Send is an uncomfortable verb and, in haste, contradictory. Hegel, in his effort to order progress towards the absolute (self-consciousness, he said), decided to make use of the parable, which in essence is nothing more than a paradox of the dialectical relationship between master and slave. The grace of the matter, so as not to lose ourselves, is that
the relationship of dependence between the one who commands and the one who obeys is so unstable that it is condemned to fail in a three-way dance of affirmation, denial and negation of denial
. And so. After all, humans more than want things, we want wishes. And that, indeed, gives a lot of war.
Let's say that
Fernando León de Aranoa's
The Good Pattern
is Hegelian rather than Marxist. And it is because of its clarity when it comes to locking everyone, masters and slaves, employers and workers, in a dead end that is nothing more than a pure contradiction.
It is about composing a comedy with the materials traditionally assigned to drama. It is social cinema but tremendously selfish. It is a horror movie not so much left-handed as right-handed.
The idea is to offer a portrait of what happens to us, well aware that the reality of work, that is what it is about, has ceased to be that hard thing of greedy businessmen and greedy proletarians. Now - the tape tells us and even Hegel - the perverse and self-exclusive mechanics of desire can do everything. No one escapes the logic of the eagerness that is consumed in the festive celebration of consumption. All slaves of our desire to be masters. We have arrived.
The film
, to put us,
tells five days in the life of the owner of a family business.
White Scales, from Mr. Blanco, awaits the visit of the commission on which the local award for business excellence depends. Everything must be immaculate, perfect and, of course, balanced. However, all of a sudden, things start to lose their sense of balance. The production manager goes mad with jealousy, a fired accountant sets up megaphone in hand in front of the factory, the trainee conspires to stop being one, and the good boss does what he can to be simply good. Although that leads to the worst of evils.

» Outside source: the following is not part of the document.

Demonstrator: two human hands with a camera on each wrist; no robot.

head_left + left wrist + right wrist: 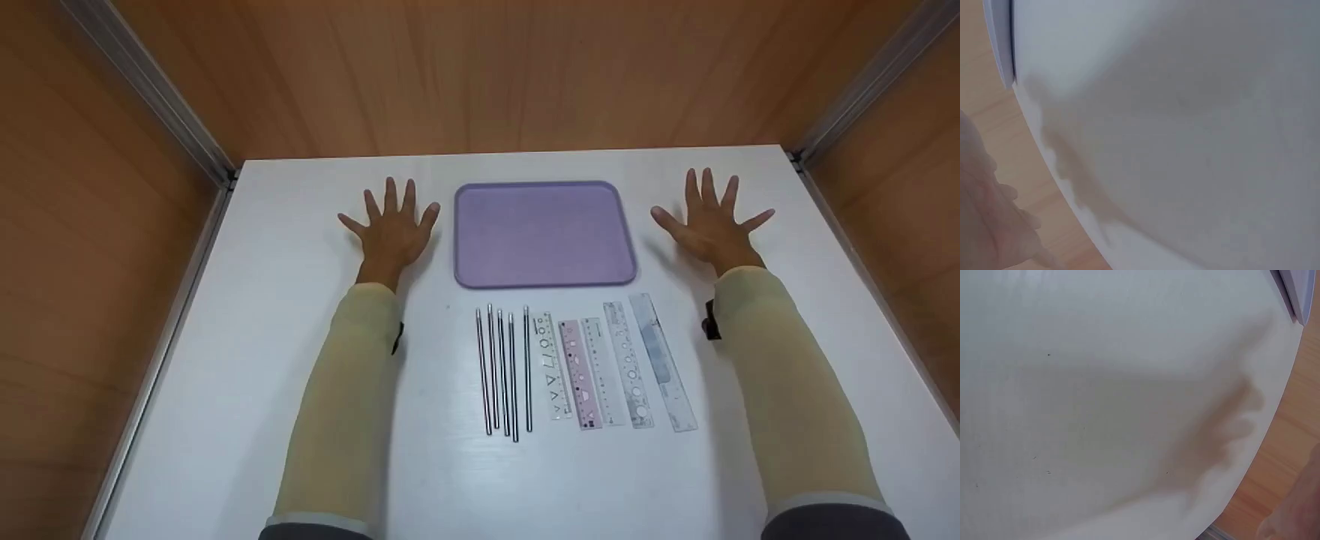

They all live entangled in a game of entanglements in which the master ends up being the slave of his desires and the servant owner and lord of his emptiness.
What remains is a film from which no one comes out unscathed: neither the workers without conscience nor the employers very conscious of their absence of conscience.
Nobody.
It's a party and a wake
Almost 20 years after
Monday in the sun
, León de Aranoa is now struggling to show the reverse of that.
If the first was a story of unemployed people who were hurt by an identity fractured by the market and its industrial reconversions, the one that concerns us
is a story of a man so aware of being exactly who he wants to be that it even scares.
And have fun.
Bastard, but folksy.
Let's say your problem is one of overidentity or, more Hegelian, of supervening self-consciousness.
The strategy of the film is none other than to place a huge Javier Bardem in the middle and let the world, without exaggerations or caricatures, without excesses or miseries, appear before him.
And it is discovered in its complex and highly contradictory integrity. The film runs across the screen with a martial lightness that devastates everything. It amuses with the clarity of a revelation that, with the same evidence, invites laughter and despair. Everything is such a grossly enormous disaster, but so close and unreal at the same time, that it cannot be more than our most intimate and personal disaster.
The performance of the one who used
to be
Santa and now is Blanco
in
Los Mondays in the Sun
is close to the proverbial. Pure spirit. Each gesture is there to draw the outline of a cliff. From the rhythmic click of the tongue to the way of tilting the head through those hugs so agonizingly warm, everything seems like the perfect description of the hilarious and very sad at the same time nonsense in which we are. And that is where
a Bardem
is applied
that transforms itself into a place two steps away from the miracle.
The fucking master, what would Hegel say?
What remains is
a film from which no one comes out unscathed
: neither the workers without conscience nor the employers very conscious of their absence of conscience (negation of the negation);
not politicians, right or left;
nor the journalists, be they column or teletypewriter;
nor sworn guards, with or without truncheon.
Nobody.
It is a party and a wake.
We are all masters for slaves.
And backwards.
Nobody is in charge here.
Hegel, say something.
+ About Javier Bardem, I don't know if it has become clear, it is not from this world.-Bardem's overabundance ends up obscuring characters who perhaps would have deserved more.